Arrivo alla fine di un intervento di circa quattro minuti. Mi sembra di aver solleticato qualche curiosità, ma la risposta deve venire anche dagli altri romanzieri e si va oltre. Una storia d’amore fra due ragazzi ebrei, un diario appassionato ed un amore che nasce su un tram.
Un bel mix, a detta di tutti i presenti. Poi la domanda che spinge a filtrare e selezionare. Quella che mi aspettavo e mi metteva ansia. Una storia d’amore, una sola di quelle raccontate nel libro. Quale? Ho pochi minuti per sceglierla. La prima opzione è quella dei due ragazzi degli anni Ottanta che si innamorano e decidono di fare un viaggio insieme, in treno. Però è una vicenda che non mi consente di dare suggestioni in un tempo così breve. Scelgo allora una storia più lontana, ambientata in Germania Est. La fuga e la perdita dell’amore, che forse non sarebbe avvenuta se le condizioni di quel luogo e di quel tempo fossero state diverse.



Sono attento a non rivelare troppo, rischiando però – mi dico – di attirare poca curiosità. Termino il mio intervento dopo circa tre minuti, e lascio spazio agli altri.
L’incontro si avvia alla conclusione.

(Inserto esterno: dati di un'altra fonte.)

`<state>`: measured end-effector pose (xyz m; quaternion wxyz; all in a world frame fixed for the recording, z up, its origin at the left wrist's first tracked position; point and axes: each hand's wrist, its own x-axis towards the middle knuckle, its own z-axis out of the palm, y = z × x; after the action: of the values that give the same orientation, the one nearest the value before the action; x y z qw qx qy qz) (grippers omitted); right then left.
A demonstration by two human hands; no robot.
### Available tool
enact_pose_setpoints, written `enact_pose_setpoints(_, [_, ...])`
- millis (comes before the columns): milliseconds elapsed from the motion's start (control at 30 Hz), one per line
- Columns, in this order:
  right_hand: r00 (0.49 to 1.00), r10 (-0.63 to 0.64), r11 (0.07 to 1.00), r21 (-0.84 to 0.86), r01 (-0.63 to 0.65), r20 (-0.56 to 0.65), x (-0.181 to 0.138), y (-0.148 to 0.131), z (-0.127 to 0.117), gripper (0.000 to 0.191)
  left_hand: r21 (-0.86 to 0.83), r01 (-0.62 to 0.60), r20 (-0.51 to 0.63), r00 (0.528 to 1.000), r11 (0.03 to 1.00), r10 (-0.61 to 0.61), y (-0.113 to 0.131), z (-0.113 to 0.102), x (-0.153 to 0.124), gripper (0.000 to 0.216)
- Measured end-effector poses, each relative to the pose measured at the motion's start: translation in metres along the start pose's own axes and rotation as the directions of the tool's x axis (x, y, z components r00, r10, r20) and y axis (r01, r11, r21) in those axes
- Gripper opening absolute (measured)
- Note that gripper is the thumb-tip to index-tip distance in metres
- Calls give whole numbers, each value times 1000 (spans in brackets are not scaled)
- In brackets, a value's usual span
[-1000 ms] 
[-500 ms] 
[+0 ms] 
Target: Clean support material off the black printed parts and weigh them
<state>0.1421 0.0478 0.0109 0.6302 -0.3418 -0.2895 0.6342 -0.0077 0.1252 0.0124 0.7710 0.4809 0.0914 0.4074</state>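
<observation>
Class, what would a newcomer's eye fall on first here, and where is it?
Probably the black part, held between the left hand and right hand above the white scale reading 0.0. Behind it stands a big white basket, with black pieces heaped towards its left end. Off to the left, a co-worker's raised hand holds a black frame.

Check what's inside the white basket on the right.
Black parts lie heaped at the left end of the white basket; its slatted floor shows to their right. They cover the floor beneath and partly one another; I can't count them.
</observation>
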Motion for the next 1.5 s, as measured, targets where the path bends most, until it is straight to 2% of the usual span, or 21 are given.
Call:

C’è il tempo di una poesia, poi spazio a dediche ed, eventualmente, agli acquisti. I miei guadagni monetari coprono solo parte del tratto percorso in treno, ma non era ovviamente quello l’obiettivo. Sono soddisfatto, è stata una esperienza utile ed arricchente. La mia prima trasferta.
Non ci resta che … cenare! Ci spostiamo esattamente sul tram “d’epoca” che è al centro di uno dei libri presentati oggi. È bello dirigersi verso il centro della città. Costeggiare il Po, le piste ciclabili, il parco ed il castello del Valentino. Scorgere in lontananza la Gran Madre e sbucare, infine, nell’ampia piazza Vittorio Veneto. I tavolini ospitano i frequentatori dell’aperitivo serale. Studenti universitari, giovani e meno giovani si godono l’aria frizzante, quasi estiva. Noi salteremo l’aperitivo, dritti alla cena.








Il ristorante è ai piedi di una sontuosa Mole Antonelliana, che acquista nuove luci e colori man mano che, dolcemente, prende piede la sera e poi la notte. Nei piatti ritrovo la mia piemontesità mai del tutto sopita. Andando verso casa di mia sorella, attraversiamo una zona universitaria popolata di pub e locali frequentati da giovani, agli angoli delle vie, con le sedie e gli sgabelli fuori che sembra già Giugno. La Mole si allontana, ma è sempre più o meno vicina. Passano i tram della sera, che ho sdegnosamente rifiutato per fare movimento. Mi ricordavo una destinazione più vicina. Ricordavo male. La Mole mi saluta un’ultima volta prima di dormire, in casa, dalla finestra della sala.

Al mattino si riparte, presto. L’aria è fresca e rende Aprile un po’ più riconoscibile. Le Alpi sono ancora innevate, del resto. Arriviamo in taxi alla stazione. Il viaggio tocca più da vicino, rispetto all’andata, i "miei" luoghi. Le colline, le vigne. Tutto sommato, sono a casa prima delle undici del mattino, mentre il Freccia Bianca prosegue verso il tacco della penisola. È andata. Fra poco riabbraccerò i miei bambini. Finalmente.